§ **Instructions for the task**:
Please return the listing below exactly, without any of its pictures.

§ **Collected material**:

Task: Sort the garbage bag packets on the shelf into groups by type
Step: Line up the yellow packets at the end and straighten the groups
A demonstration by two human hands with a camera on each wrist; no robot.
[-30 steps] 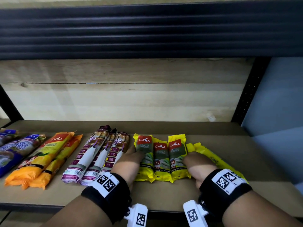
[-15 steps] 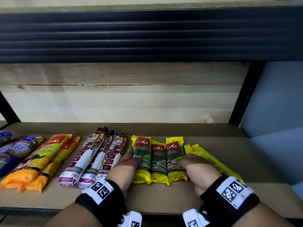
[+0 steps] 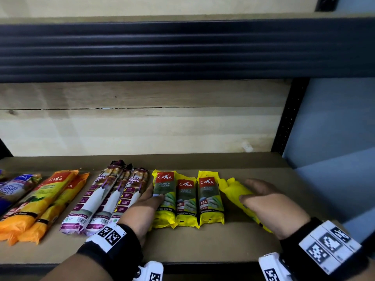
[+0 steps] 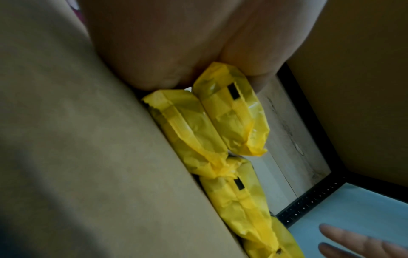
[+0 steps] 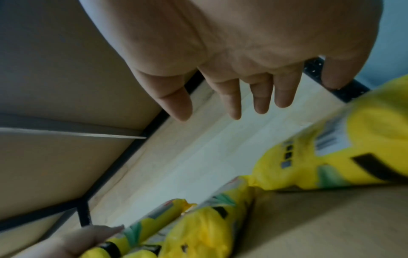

§ **Answer to the exercise**:
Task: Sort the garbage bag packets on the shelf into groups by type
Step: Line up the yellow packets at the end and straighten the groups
A demonstration by two human hands with a camera on each wrist; no robot.
[-30 steps] 
[-15 steps] 
[+0 steps] 
[+0 steps] 
[+0 steps] 

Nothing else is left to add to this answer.